All ministers eyeing the leadership will eventually have to follow Morton’s lead. His announcement Thursday gives him the advantage of a head start, skilfully manoeuvring himself out of what could have been a no-win situation.
Morton already has one deficit budget under his belt, which he delivered in February 2010, just a month after being sworn in as finance minister. Unlike the upcoming budget, the 2010 blueprint really wasn’t his. Yet Smith, a fiscal hawk whose policies are straight out of the Morton school of finance, still used the 2010 budget against him. She came out swinging at the time, taking direct aim at Morton as a big spender. She then released her party’s shadow budget, slashing expenses and promising to return the province to a surplus within two years.
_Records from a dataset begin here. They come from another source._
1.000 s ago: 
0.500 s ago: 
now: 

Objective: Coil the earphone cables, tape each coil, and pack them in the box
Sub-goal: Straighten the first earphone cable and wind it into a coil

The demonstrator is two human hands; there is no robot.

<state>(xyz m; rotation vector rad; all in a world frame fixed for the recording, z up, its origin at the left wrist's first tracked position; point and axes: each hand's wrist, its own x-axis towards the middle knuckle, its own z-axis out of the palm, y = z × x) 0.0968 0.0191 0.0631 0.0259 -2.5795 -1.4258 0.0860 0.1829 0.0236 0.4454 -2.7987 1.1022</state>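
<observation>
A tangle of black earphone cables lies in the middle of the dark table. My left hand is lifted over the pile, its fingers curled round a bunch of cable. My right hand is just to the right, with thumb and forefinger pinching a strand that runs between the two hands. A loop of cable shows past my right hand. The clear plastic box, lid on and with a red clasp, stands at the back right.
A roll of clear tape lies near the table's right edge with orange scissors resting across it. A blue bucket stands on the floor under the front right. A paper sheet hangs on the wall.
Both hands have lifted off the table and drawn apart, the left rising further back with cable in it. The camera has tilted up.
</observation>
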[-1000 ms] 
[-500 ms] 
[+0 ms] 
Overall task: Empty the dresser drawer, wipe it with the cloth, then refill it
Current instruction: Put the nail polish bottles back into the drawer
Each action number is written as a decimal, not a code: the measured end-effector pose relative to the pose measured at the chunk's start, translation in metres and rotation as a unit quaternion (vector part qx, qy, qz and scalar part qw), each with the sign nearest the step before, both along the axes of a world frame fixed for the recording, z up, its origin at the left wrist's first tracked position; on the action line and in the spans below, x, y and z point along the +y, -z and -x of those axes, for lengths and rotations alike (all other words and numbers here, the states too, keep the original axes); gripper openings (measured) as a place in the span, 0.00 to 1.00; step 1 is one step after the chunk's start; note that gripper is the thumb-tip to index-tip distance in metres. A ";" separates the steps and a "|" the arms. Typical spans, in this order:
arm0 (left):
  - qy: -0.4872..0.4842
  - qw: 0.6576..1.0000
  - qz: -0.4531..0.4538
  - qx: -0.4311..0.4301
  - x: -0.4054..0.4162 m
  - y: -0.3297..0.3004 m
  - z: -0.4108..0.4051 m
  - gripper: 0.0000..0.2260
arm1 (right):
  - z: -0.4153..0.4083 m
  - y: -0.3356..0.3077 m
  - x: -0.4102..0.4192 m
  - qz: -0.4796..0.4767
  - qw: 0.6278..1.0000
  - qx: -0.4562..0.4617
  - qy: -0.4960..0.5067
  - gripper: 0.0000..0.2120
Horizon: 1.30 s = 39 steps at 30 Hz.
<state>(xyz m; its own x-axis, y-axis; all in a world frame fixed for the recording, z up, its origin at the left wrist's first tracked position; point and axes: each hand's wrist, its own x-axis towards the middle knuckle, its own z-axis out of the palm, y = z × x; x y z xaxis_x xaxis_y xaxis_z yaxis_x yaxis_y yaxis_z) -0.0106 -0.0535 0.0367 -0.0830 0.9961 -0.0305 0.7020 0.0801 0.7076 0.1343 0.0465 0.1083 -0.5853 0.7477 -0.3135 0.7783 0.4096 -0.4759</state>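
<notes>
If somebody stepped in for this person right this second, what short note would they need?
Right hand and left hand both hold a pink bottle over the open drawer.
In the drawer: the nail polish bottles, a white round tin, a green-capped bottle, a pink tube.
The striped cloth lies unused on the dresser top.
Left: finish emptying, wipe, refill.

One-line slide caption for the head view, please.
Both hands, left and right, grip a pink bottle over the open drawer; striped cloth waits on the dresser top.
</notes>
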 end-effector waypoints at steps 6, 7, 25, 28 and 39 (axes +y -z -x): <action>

If Morton stayed on as finance minister and signed his name to a second deficit budget, he would have a tough time retaining political credibility with the province’s Blue Tories and countering Smith’s accusations that he is part of the problem.
Morton told the Herald’s editorial board a year ago that he had a long-term fiscal plan that would improve Alberta’s bottom line over the next year or two, while weaning the province off its reliance on volatile energy revenue. It included either legislated spending caps or mandated savings, neither of which have happened. He is now in a position to map his own course.
The departure of a premier and a finance minister within two days does little to instil confidence from the investment community, business leaders and the public — a point Smith hammered home Thursday. It reinforces what we said in this space Thursday — the Tories must not dawdle in resolving their leadership issue.